Directions -
Starting at the line below holding "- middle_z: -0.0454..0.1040" and stopping at the line holding "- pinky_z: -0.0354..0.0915", print every line exactly, both ends included, and leave the rest out.

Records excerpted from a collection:

↓

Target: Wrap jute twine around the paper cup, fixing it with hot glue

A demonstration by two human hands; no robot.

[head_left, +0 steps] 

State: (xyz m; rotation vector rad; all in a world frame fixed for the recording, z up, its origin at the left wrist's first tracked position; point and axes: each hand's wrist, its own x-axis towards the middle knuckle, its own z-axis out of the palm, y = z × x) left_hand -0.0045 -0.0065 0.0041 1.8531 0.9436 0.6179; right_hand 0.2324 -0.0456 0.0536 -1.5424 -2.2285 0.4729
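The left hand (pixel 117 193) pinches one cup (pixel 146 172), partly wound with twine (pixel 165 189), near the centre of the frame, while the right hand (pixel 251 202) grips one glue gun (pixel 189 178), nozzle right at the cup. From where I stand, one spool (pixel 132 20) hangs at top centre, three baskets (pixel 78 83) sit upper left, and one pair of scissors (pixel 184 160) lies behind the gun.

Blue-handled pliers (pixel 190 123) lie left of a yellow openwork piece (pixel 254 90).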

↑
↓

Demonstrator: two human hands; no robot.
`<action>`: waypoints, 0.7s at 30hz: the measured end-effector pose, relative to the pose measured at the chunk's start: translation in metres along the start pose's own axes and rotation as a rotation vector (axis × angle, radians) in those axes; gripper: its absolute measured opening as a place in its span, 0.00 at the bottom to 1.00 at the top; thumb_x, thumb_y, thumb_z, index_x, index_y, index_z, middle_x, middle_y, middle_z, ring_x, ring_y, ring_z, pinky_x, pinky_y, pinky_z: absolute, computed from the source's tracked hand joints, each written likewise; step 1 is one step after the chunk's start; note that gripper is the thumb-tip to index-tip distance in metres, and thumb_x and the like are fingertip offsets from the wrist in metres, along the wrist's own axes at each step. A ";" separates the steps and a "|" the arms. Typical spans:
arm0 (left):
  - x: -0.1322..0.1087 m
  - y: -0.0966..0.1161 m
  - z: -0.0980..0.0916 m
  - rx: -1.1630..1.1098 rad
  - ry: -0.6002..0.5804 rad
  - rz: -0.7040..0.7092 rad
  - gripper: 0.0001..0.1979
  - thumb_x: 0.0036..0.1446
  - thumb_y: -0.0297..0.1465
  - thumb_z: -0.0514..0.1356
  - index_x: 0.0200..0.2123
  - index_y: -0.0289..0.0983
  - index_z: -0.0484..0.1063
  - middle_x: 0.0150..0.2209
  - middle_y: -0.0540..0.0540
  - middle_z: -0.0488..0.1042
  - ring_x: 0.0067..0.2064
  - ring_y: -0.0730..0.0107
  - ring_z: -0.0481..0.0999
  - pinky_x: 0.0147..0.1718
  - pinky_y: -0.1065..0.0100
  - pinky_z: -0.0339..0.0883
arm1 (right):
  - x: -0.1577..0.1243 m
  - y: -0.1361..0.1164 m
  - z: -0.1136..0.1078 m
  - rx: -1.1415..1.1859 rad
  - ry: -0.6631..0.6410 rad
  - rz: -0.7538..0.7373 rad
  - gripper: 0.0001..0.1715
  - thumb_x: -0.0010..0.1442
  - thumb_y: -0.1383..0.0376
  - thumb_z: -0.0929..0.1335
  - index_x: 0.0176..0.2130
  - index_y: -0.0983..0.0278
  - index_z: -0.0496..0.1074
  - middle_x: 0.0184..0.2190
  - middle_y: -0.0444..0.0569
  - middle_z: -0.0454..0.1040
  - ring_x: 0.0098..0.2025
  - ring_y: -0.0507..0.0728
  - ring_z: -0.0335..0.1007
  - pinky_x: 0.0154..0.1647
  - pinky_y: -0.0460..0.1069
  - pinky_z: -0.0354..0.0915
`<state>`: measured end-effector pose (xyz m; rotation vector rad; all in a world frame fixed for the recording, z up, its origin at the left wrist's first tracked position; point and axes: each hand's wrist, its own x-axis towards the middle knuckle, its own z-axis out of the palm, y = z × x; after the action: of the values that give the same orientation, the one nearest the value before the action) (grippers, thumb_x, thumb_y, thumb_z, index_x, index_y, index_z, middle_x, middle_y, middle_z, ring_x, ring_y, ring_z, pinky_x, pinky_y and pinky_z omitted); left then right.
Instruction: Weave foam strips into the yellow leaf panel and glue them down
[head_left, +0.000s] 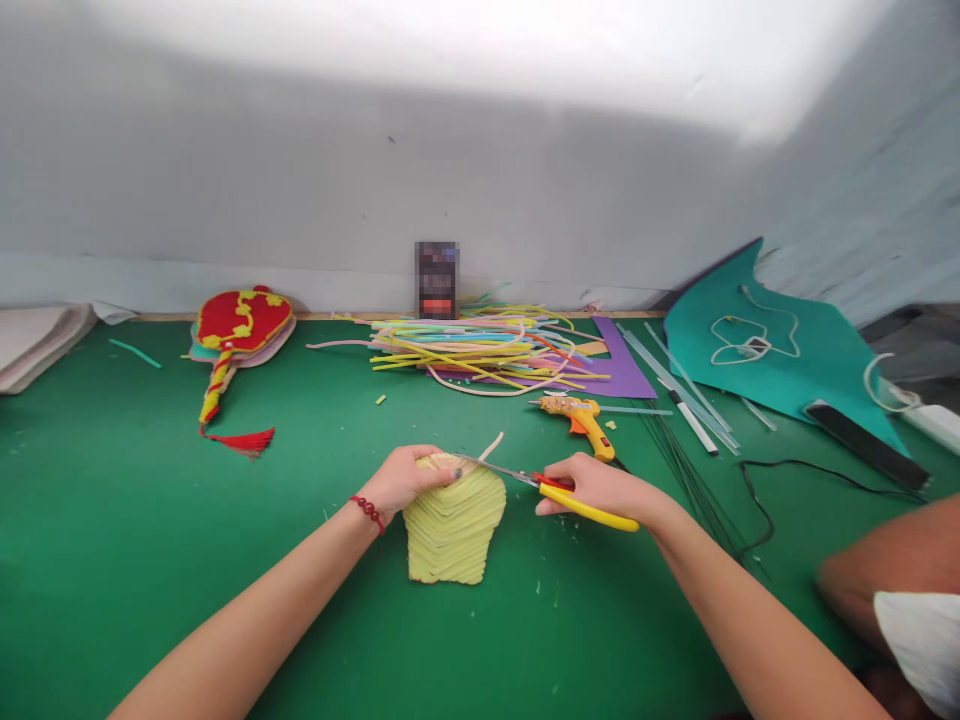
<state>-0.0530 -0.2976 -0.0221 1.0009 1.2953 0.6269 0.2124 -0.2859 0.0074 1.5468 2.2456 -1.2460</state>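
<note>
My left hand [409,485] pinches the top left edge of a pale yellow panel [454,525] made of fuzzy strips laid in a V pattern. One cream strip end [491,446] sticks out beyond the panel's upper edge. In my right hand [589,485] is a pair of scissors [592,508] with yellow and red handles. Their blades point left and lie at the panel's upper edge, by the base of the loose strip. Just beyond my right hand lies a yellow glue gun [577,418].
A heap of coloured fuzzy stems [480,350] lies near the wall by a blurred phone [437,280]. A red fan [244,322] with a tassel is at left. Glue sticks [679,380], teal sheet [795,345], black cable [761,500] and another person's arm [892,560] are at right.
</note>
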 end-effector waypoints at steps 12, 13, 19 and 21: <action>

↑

Answer box -
  - middle_z: -0.0454..0.1040
  - ring_x: 0.0098..0.2025
  - ring_y: -0.0507..0.0728
  - ring_z: -0.0335..0.1007
  - pinky_x: 0.0154..0.1647
  - pinky_y: -0.0460..0.1069
  - pinky_z: -0.0354..0.0915

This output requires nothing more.